▽

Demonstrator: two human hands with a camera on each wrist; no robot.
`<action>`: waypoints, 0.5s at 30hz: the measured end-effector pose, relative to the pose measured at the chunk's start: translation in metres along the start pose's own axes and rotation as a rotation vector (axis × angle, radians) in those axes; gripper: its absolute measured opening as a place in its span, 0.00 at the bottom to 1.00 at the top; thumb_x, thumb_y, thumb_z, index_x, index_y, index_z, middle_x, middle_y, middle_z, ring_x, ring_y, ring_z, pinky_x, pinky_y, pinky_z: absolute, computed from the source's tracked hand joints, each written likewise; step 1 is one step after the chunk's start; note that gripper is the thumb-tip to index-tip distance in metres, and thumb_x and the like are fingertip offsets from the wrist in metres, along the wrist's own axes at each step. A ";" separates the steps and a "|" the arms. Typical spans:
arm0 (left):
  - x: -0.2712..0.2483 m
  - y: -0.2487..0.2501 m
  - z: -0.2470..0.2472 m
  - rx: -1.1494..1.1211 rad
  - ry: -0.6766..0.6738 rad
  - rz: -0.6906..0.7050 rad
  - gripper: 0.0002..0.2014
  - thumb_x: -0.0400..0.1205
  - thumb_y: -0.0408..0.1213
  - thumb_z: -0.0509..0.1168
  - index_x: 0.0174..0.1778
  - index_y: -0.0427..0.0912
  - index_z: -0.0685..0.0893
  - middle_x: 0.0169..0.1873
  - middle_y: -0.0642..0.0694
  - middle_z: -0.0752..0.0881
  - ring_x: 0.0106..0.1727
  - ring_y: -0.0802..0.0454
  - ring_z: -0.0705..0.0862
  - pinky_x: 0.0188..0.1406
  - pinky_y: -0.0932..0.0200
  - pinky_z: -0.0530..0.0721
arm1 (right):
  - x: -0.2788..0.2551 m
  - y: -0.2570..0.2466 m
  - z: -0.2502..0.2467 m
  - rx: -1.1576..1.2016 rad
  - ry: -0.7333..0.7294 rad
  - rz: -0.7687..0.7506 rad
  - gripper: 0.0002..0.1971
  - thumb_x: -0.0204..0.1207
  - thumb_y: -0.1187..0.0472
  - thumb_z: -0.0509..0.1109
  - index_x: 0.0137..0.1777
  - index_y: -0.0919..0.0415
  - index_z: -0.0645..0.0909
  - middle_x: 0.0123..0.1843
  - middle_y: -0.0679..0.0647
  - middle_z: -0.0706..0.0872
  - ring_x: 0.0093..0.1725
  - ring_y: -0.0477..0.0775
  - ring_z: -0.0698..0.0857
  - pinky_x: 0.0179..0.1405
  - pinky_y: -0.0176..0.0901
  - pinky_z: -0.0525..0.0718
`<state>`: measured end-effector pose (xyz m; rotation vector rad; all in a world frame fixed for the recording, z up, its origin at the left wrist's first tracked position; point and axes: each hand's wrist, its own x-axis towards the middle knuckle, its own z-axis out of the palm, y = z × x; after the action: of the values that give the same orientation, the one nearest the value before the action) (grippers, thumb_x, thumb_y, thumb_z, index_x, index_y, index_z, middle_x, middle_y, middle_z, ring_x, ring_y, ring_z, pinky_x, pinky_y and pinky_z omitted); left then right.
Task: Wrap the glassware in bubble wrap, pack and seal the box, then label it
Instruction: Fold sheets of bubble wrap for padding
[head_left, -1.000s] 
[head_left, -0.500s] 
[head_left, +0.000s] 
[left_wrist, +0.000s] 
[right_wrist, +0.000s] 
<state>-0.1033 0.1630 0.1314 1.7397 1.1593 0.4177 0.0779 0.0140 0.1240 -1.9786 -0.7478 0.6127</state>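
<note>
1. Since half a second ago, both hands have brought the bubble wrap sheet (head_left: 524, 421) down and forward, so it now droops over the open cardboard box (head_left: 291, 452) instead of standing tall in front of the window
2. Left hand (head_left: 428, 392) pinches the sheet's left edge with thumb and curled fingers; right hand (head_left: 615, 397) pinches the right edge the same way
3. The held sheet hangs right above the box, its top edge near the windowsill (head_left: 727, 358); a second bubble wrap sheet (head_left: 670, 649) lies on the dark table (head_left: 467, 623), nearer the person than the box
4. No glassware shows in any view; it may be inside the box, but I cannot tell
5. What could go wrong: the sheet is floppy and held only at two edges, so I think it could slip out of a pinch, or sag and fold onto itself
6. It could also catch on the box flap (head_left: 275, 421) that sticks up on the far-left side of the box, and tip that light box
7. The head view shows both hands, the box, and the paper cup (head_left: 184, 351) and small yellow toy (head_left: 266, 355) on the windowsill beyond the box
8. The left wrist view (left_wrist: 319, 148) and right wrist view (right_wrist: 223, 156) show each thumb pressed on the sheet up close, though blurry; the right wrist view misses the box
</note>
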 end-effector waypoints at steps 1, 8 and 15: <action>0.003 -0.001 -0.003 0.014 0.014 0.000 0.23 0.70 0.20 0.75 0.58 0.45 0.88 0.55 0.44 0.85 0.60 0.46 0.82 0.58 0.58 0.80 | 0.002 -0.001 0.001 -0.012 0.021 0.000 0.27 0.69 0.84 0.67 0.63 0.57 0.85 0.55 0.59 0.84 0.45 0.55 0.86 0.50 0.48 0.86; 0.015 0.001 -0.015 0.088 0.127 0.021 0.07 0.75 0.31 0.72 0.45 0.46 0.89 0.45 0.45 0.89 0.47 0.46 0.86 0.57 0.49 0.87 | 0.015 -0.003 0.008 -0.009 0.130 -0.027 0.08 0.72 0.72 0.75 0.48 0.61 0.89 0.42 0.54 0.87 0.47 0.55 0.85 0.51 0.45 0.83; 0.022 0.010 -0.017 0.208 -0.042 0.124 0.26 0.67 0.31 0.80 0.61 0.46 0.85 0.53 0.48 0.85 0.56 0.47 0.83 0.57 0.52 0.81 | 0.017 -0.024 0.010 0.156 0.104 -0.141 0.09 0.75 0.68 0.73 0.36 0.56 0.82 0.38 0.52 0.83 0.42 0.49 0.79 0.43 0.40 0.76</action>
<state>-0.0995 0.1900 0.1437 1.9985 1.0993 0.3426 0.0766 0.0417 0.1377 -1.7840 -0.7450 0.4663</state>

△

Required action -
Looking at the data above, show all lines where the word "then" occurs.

Exercise output -
`<state>`: measured end-effector pose (xyz m; rotation vector rad; all in a world frame fixed for the recording, z up, its origin at the left wrist's first tracked position; point and axes: each hand's wrist, its own x-axis towards the middle knuckle, its own z-axis out of the palm, y = z × x; after the action: of the values that give the same orientation, the one nearest the value before the action) (grippers, thumb_x, thumb_y, thumb_z, index_x, index_y, index_z, middle_x, middle_y, middle_z, ring_x, ring_y, ring_z, pinky_x, pinky_y and pinky_z omitted); left then right.
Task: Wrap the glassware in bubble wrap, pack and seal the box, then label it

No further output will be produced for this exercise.